Rodoler takes a deep breath and her story pours forth in a constant stream that gathers strength as it flows.
“On the eve of Shavuot in 1942 (May 22), they gathered the Jews from the surrounding area, loaded them into horse-drawn wagons and took everyone to a large barrack.
I had a friend, Goldie. I said to her, ‘Goldie, kimt. Let’s run away.’ She didn’t want to. She was afraid. I said to my father, ‘Tate, I’m running away.’ “And he said to me, ‘If you can, save yourself.’ (Chana’s voice chokes.) Those were the last words my father ever said to me. At two in the morning the door opened a crack and I crawled on four through a barbed wire fence. In the morning, they took everyone to Belzec and killed them.
“Some people avoided the roundup.
Chuli and her uncle, Josef, worked in the fields of a landowner in Podlow. I met her there and we talked about getting false papers and running away together.
But, on July 16, the landowner informed the Gestapo so the Jews would be killed and he wouldn’t have to pay their wages.
Chuli, Josef and 16 other people ran to the fields and hid in a ruin. The Germans found them and killed them all. I said to myself that if I stay alive, I will remember the date that Josef and Chuli were killed.”
It’s twilight. In Rodoler’s living room, to the sound of a ticking clock, the horrifying tale unfolds. On the same sofa where Ilana and I are sitting with coffee and cake, Chana Kopf also sat when she came to Israel in 1957 and began to visit the handful of distant relatives who had survived. It must have been in this room that she heard for the first time how her sister, Chuli, and her uncle, Josef, were murdered. Maybe that was the moment Chana decided she would protect her children and never tell them what happened.
Each time after meeting one of the cousins, I called Kluge with a new bit of information.
After the visit with Rodoler, I give her the name of the younger sister, Chuli.
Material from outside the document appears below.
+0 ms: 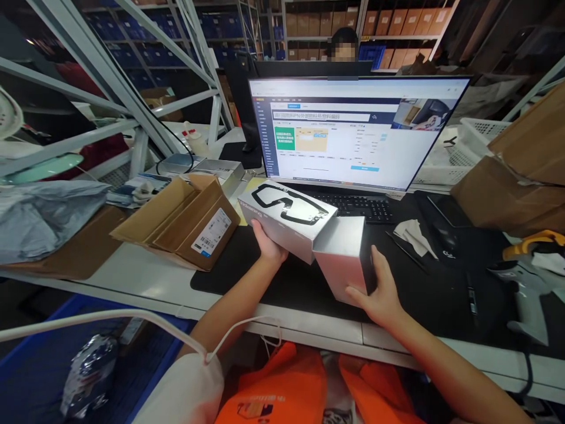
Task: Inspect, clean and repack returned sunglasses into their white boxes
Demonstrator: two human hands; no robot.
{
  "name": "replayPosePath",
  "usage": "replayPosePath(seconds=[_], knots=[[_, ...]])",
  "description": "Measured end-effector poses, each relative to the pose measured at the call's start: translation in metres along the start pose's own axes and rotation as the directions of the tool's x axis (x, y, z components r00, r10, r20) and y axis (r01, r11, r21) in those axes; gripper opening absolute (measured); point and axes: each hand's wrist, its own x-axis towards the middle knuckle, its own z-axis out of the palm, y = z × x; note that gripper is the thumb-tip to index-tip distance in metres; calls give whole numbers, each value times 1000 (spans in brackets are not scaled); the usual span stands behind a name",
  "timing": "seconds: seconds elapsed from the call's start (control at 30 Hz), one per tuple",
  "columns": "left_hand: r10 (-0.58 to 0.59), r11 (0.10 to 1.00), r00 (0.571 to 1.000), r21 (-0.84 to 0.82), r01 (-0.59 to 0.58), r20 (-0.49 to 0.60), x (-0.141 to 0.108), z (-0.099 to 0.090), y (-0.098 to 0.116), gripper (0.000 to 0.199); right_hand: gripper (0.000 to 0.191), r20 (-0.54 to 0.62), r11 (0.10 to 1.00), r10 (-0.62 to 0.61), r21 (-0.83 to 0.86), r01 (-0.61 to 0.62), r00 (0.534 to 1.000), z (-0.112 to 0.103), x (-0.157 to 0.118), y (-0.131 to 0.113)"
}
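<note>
A white box with a black angular outline printed on top [286,212] is held up by my left hand [268,242], whose fingers go under its near left side. My right hand [380,290] grips a plain silvery-white box [339,259] by its dark right side and lower edge. The two boxes meet at the white box's right end, above the black desk mat [295,282]. What lies inside either box is hidden. Left of them sits an open brown carton [180,221] with a shipping label on its side.
Behind the boxes stand a lit monitor [348,135] and a keyboard [362,207]. To the right lie a crumpled tissue [415,237], a mouse [445,237], a pen [472,297] and a scanner [527,297]. A blue bin [154,365] is below left. A person sits beyond the monitor.
</note>
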Motion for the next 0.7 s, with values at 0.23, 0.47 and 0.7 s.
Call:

“I’m sorry, but I looked through the years that your mother-in-law was born and there is nothing,” she says.
A few months pass, and the day after the Passover Seder I call Kluge again with another idea of how to pick up the tracks. She already recognizes my voice.
“I found them,” she says.
It turns out that Hinda and Wolf didn’t register their children at the time of their birth. Laszczow was seven kilometers away from the small village where they lived, and anyway, of what use are documents for small children? Hinda waited until 1937 to go the office in Laszczow to register all her children at once. She realized they were growing up and would soon need documents. According to Polish law, the children could not be registered under their father’s name since Hinda and Wolf were married according to Jewish law, but not in a Polish civil ceremony.
Hinda was now a widow, her husband having died two years earlier, and it was too late to get a civil marriage certificate. Hinda registered her children with her own family name, Krieger, as if they had no father.
“I know that this happened a lot with you people, bastard children,” says Kluge with barely disguised disdain. “Almost a third of the Jewish children registered in the books were born without fathers,” she says.
I am so excited and grateful that she found Chana’s brothers and sisters that I politely explain that the Jews were very religious and that incidents of illegitimate children were very rare and that many Jews didn’t believe in civil marriage, true even today in modern-day Israel.
She reads off the six names by order of birth: Yankiel, Chana, Chula, Albush, Rivka and Moshke, the youngest, who was born in 1931. He was 11 when he was murdered in Belzec.
I write down the names. They exist. I found them. I have reached my hand into oblivion and snatched back their identities.
I tell Zeev that I found the names of his aunts and uncles and a thought goes through my head.
“When exactly did your mother die?” I ask.
“On Passover eve,” he answers.
“We found her brothers and sisters exactly on the 25th anniversary of her death,” I tell him.